The DA's office is investigating if the Trump Organization violated state laws when it facilitated a $130,000 hush money payment to the adult film actress Stormy Daniels shortly before the 2016 election. Daniels alleges that she had an affair with former President Donald Trump in the mid-2000s and that Trump arranged the payment to her in exchange for her silence while he was running for the White House.

Trump's longtime former lawyer and fixer, Michael Cohen, later testified to Congress that he paid Daniels and that Weisselberg was aware of it and helped facilitate the reimbursements to Cohen, which were made in several installments.

Read more: The Manhattan DA's office picked up the pace of its investigation into Trump's finances once it hired a prosecutor who used to pursue mob bosses, a cooperating witness says

The DA's investigation kicked into high gear a few months ago when the Supreme Court cleared the way for state prosecutors to obtain Trump's closely held personal tax records. People familiar with the matter told The Times that a grand jury has been hearing evidence related to Weisselberg, and his former daughter-in-law Jennifer told Insider's Jacob Shamsian that she's also talked to prosecutors and has several boxes of documents she believes could be relevant to the investigation.

Though the report said he could be charged as soon as this summer, it's not clear if prosecutors will ultimately seek to indict Weisselberg. Indeed, investigators could be tightening the screws on him in an effort to get him to flip and secure his cooperation against a bigger fish.

Either way, experts believe the investigation into the Trump Organization is entering its end stages. The district attorney, Cyrus Vance Jr., is also retiring at the end of the year, and experts believe he'll want to make charging decisions before he leaves office.

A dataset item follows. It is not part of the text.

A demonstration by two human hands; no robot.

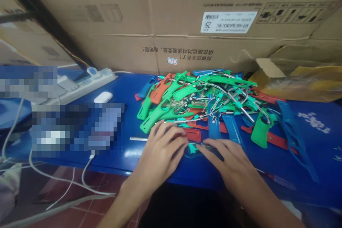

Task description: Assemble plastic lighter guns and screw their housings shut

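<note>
Low at the middle of the blue table lies a long-nosed lighter, its blue handle shell partly hidden by my fingers, with a teal piece inside. My left hand is closed over it with curled fingers, and a metal tube sticks out on its left side. At the other end, my right hand grips the handle between thumb and fingers. Just beyond my hands is a heap of lighter parts: green shells, a red shell, blue shells, metal tubes and white wires.
A big cardboard box stands behind the heap. To the left are a power strip, a white earphone case and a blurred phone on a cable. A screwdriver-like tool lies right, near a yellow bag.
</note>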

Trump, for his part, has repeatedly expressed frustration with the DA's investigation as well as a separate, ongoing investigation by the New York attorney general, Tish James. James' probe began as a civil inquiry but recently shifted to a criminal investigation, and her office recently said it had started working with Vance's office in its investigation.

Last month, Trump unloaded on both Vance and James in a 909-word statement posted to his now-defunct blog.

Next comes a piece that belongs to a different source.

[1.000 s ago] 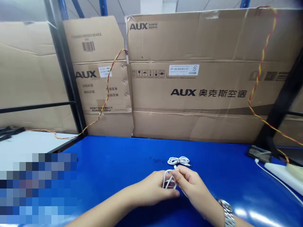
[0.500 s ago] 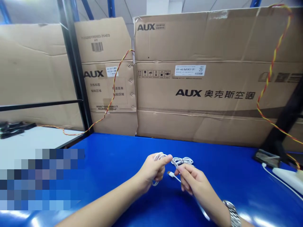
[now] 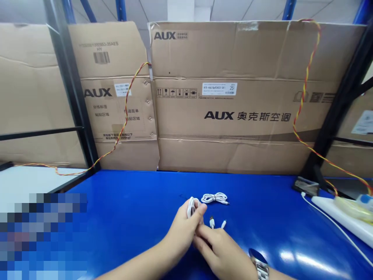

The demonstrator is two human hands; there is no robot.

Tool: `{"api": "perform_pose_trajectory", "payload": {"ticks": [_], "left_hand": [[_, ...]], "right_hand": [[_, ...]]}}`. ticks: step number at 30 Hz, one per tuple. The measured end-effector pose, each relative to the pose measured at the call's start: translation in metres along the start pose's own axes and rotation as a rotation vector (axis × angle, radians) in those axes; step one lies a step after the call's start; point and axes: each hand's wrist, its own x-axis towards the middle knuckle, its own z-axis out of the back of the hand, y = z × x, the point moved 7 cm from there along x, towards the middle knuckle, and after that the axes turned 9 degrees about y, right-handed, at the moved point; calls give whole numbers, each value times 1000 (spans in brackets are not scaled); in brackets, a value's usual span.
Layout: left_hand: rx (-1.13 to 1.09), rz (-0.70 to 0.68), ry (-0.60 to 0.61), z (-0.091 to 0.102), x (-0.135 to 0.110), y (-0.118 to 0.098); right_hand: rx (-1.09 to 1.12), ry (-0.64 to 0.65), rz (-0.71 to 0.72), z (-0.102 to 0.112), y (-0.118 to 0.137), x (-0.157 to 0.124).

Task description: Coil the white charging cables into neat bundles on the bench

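Left hand closed around a coiled white cable, loop showing above the thumb. Right hand pressed against the left from below, silver metal-link wristwatch on its wrist; can't tell if it holds anything. Two small white plugs just beyond the right fingers. Second white cable, bundled in a flat figure-eight, lies on the glossy blue workbench past the hands. Behind the bench: tan cardboard AUX cartons, black steel rack upright, twisted red-and-yellow wire draped across the cartons.
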Motion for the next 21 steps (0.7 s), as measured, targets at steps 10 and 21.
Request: {"api": "perform_pose_trajectory", "payload": {"ticks": [10, 21], "left_hand": [[-313, 33, -182, 53, 23, -8], [45, 90, -45, 30, 17, -12]], "right_hand": [[47, -5, -78, 20, -10, 0], [930, -264, -140, 35, -44, 5]]}}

He skewered James as someone who "literally campaigned on prosecuting Donald Trump before she even knew anything about me" and pointed to several statements she made criticizing his administration and business dealings while she ran for office.

"The Attorney General made each of these statements, not after having had an opportunity to actually look at the facts, but BEFORE she was even elected, BEFORE she had even seen a shred of evidence," he said. "This is something that happens in failed third world countries, not the United States."

"If you can run for a prosecutor's office pledging to take out your enemies, and be elected to that job by partisan voters who wish to enact political retribution, then we are no longer a free constitutional democracy," Trump, who frequently called for the prosecution and imprisonment of his political opponents while in office, added.